The prayers of the Church and of her saints, rather than stifle my ability to express myself to God, enlarged it.  I slowly came to see how the spontaneous, “authentic” prayers I offered at the beginning of my faith journey were those of a youngster - heartfelt and sincere but focused upon my life and the small circle of lives touching mine.  It was limited by my lack of knowledge regarding both the deepest needs and movements of the human heart and how prayer could be more than thought and words.  The prayers of the Church are those of an adult with two thousand years of spiritual depth and know-how.  When I listened to her pray, especially at Mass, I was called out of myself, called to pray for and with the whole Body of Christ – on earth, in purgatory, and in heaven!  I was called to pray, fast, and do penance both for my sins and my brothers’ and sisters’.  Left to myself I don’t know how I ever could have arrived at the realization that all of our daily activities, even suffering, can be transformed into prayer!

Q: What do you hope that readers will take from their experience of reading your book?

The first lesson I want people to learn is that allowing Jesus to reproduce his prayer to the Father in us doesn’t require that we be masters of the interior life.

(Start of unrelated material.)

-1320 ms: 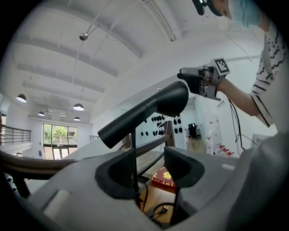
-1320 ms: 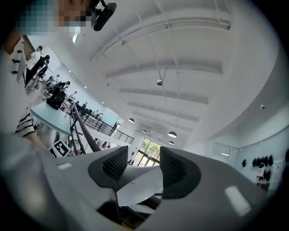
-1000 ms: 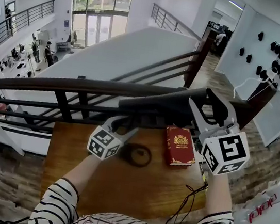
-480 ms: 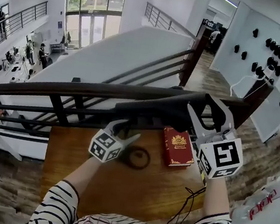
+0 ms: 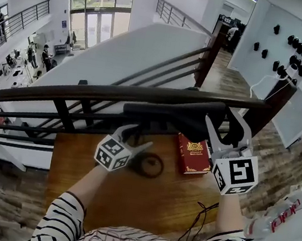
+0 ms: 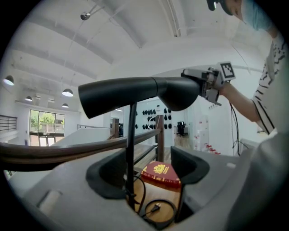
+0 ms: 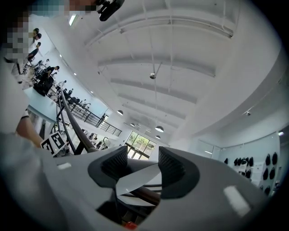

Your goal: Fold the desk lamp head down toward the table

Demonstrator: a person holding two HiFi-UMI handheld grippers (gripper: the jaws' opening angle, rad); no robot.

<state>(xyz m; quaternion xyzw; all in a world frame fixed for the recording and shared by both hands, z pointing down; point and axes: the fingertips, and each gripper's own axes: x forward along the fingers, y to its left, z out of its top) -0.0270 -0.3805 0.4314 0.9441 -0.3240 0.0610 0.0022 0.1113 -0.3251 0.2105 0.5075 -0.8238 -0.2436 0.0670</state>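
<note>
Lower than a second ago, your right gripper [image 5: 221,117] meets the right end of the lamp head [image 5: 163,113], which is level above the table [image 5: 74,184]. Left gripper view: your left gripper [image 6: 149,164] has just been opening its jaws, with the lamp stem [image 6: 130,135] loose between them. Right gripper view: the jaws are apart with nothing between the pads.

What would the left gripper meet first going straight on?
Likely the lamp's stem, already between the fingers of the left gripper, which have just been opening; the red book lies beyond.

Matt black lamp head [image 6: 131,94], grained wood table [image 5: 127,203], smooth red book [image 5: 193,156], striped cloth sleeve [image 5: 60,222]
</note>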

No. Through the Spirit, Jesus began to pray in our souls the instant we were baptized (Rom. 8:26-27). And bringing our outward prayer into union with the prayer taking place in our souls is as simple as reaching out and starting to use the rich treasury of prayer that exists all around us as Catholics – the Mass, the Our Father, Liturgy of the Hours, lectio divina, communion of saints, Divine Mercy, Angelus, etc.

In America today we seem to have an aversion to ritual and tradition. There is an unspoken assumption that “unless it is spontaneous, it’s not truly from the heart;” and this carries over into how people view Mass and already-established devotions and prayers. What I want readers to see is how traditional Catholic prayer flows from the prayer of Christ himself – both as the fulfillment of his Jewish liturgical prayer and the continuation of his personal prayer to the Father that we find in the gospels.

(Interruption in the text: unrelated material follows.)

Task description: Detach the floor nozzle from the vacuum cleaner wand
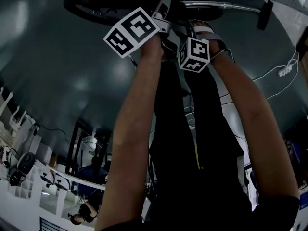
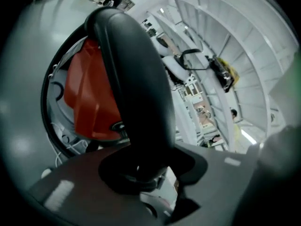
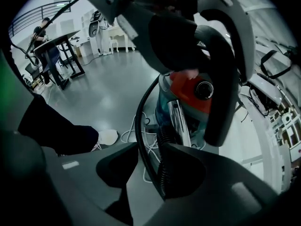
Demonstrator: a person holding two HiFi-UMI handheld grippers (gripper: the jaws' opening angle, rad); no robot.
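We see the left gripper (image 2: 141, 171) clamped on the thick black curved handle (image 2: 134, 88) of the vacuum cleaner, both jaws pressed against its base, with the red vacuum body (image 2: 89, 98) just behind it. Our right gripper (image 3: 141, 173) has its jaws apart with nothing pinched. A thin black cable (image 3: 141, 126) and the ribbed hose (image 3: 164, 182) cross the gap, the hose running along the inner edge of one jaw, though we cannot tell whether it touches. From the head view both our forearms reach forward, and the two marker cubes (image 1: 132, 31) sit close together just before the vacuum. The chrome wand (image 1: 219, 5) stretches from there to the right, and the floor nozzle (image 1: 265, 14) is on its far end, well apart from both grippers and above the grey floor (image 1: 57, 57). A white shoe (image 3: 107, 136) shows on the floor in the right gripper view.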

I also want readers to understand how much Catholic liturgy and spirituality flows from the Jewish Temple, synagogue, and daily prayer participated in by Jesus and the Apostles. Jesus was adamant that he did not come to abolish the Law (which mandated the Temple sacrifices) or the Prophets but to bring them to fulfillment, completion (Mt. 5:17). .”  I would absolutely love it if this book was read and discussed between Catholic and Jewish friends.

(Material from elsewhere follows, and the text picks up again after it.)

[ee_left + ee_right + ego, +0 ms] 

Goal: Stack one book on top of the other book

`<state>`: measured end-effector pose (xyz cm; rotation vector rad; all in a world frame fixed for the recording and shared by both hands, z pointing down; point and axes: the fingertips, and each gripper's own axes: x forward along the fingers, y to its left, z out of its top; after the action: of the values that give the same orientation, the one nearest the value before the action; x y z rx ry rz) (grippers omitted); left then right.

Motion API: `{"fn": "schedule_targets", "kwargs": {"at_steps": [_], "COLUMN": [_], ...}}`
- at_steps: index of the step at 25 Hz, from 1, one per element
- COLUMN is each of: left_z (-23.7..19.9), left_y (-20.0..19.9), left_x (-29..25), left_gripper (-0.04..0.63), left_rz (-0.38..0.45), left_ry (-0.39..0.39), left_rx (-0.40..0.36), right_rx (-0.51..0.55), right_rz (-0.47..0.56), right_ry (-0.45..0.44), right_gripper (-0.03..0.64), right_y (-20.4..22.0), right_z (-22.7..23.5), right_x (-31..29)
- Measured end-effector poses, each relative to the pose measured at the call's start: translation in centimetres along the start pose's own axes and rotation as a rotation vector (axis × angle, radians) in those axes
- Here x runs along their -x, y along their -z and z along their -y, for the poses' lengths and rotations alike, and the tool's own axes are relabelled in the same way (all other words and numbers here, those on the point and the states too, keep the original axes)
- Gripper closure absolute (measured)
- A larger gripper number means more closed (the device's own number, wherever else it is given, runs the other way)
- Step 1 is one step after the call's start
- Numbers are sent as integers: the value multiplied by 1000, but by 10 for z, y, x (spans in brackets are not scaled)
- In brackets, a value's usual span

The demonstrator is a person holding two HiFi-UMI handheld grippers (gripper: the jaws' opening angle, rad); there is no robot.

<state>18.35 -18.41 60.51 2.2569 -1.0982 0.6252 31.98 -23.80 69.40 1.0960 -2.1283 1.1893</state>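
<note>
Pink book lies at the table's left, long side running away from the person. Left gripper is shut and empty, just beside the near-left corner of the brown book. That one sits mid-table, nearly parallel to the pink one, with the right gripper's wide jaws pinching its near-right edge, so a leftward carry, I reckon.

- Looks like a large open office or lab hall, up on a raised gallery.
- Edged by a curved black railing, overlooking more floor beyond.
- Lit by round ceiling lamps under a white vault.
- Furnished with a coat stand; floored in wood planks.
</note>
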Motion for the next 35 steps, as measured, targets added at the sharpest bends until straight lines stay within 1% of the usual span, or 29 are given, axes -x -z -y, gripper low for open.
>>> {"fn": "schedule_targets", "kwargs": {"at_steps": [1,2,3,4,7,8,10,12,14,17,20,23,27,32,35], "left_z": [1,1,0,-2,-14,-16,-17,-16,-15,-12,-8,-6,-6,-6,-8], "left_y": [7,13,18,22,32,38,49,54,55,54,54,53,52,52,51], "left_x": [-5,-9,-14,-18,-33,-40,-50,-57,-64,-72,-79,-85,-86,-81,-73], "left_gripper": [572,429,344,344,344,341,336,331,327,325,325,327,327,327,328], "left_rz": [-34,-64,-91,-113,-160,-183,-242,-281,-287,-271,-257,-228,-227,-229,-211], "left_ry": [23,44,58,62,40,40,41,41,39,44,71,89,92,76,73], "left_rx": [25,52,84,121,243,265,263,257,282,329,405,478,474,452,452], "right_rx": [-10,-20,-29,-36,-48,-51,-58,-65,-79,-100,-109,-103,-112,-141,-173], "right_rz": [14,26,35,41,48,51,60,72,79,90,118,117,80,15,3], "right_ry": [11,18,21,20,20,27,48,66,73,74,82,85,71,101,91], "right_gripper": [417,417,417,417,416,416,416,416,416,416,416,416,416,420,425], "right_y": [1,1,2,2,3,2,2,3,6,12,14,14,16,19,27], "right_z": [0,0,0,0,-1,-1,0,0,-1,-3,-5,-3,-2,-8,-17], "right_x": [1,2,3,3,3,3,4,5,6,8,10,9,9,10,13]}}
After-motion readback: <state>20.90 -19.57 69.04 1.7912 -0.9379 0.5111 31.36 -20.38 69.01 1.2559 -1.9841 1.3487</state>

Q: Are there any additional thoughts or comments you would like to share with our readers?

Yes, thank you. I’d like to ask readers to try being open to praying with others more often. When someone close to you asks you to pray for a certain need, assure them that you will, but you might also say, “And can I pray with you about it, right now?”  When two people pray together, just very simply, the Holy Spirit can make his presence felt in a powerful way – you physically praying with that person makes Christ’s love and ongoing intercession for them present (Mt 18:20; Heb 7:24-25). The other thing I would ask is that we keep our bishops and priests in our prayers each day.

Thank you so much for letting me visit with you and your readers. It is a tremendous honor.